WHAT THE EXERCISE ASKS =
Are you able to quote each entry exactly as written?

DATA EXCERPTS =
Content starts
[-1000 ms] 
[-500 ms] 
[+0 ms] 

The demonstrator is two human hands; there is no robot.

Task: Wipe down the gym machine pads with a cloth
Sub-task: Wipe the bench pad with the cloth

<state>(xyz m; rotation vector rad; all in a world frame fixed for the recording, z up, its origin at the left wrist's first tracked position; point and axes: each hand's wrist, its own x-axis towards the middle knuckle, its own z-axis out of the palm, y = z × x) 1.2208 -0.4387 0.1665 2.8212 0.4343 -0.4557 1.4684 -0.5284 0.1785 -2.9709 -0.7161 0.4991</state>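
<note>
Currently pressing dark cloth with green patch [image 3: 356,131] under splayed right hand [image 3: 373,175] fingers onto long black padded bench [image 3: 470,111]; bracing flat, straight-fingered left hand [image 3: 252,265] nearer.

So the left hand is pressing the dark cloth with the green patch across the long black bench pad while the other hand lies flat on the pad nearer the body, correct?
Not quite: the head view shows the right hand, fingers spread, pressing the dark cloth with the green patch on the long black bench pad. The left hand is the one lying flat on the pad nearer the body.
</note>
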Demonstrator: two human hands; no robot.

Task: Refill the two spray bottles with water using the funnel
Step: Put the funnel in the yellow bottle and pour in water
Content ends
TASK RESPONSE =
[-1000 ms] 
[-500 ms] 
[+0 ms] 

The demonstrator is two human hands; there is no robot.

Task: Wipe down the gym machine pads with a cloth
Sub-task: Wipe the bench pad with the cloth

<state>(xyz m; rotation vector rad; all in a world frame fixed for the recording, z up, its origin at the left wrist's first tracked position; point and axes: each hand's wrist, its own x-axis towards the middle knuckle, its own z-axis out of the palm, y = z × x) 1.2208 -0.4387 0.1665 2.8212 0.4343 -0.4557 1.4684 -0.5284 0.1785 -2.9709 -0.7161 0.4991</state>
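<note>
Currently pressing dark cloth with green patch [image 3: 356,131] under splayed right hand [image 3: 373,175] fingers onto long black padded bench [image 3: 470,111]; bracing flat, straight-fingered left hand [image 3: 252,265] nearer.

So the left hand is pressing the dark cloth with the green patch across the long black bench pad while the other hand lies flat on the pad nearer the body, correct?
Not quite: the head view shows the right hand, fingers spread, pressing the dark cloth with the green patch on the long black bench pad. The left hand is the one lying flat on the pad nearer the body.
</note>
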Demonstrator: two human hands; no robot.

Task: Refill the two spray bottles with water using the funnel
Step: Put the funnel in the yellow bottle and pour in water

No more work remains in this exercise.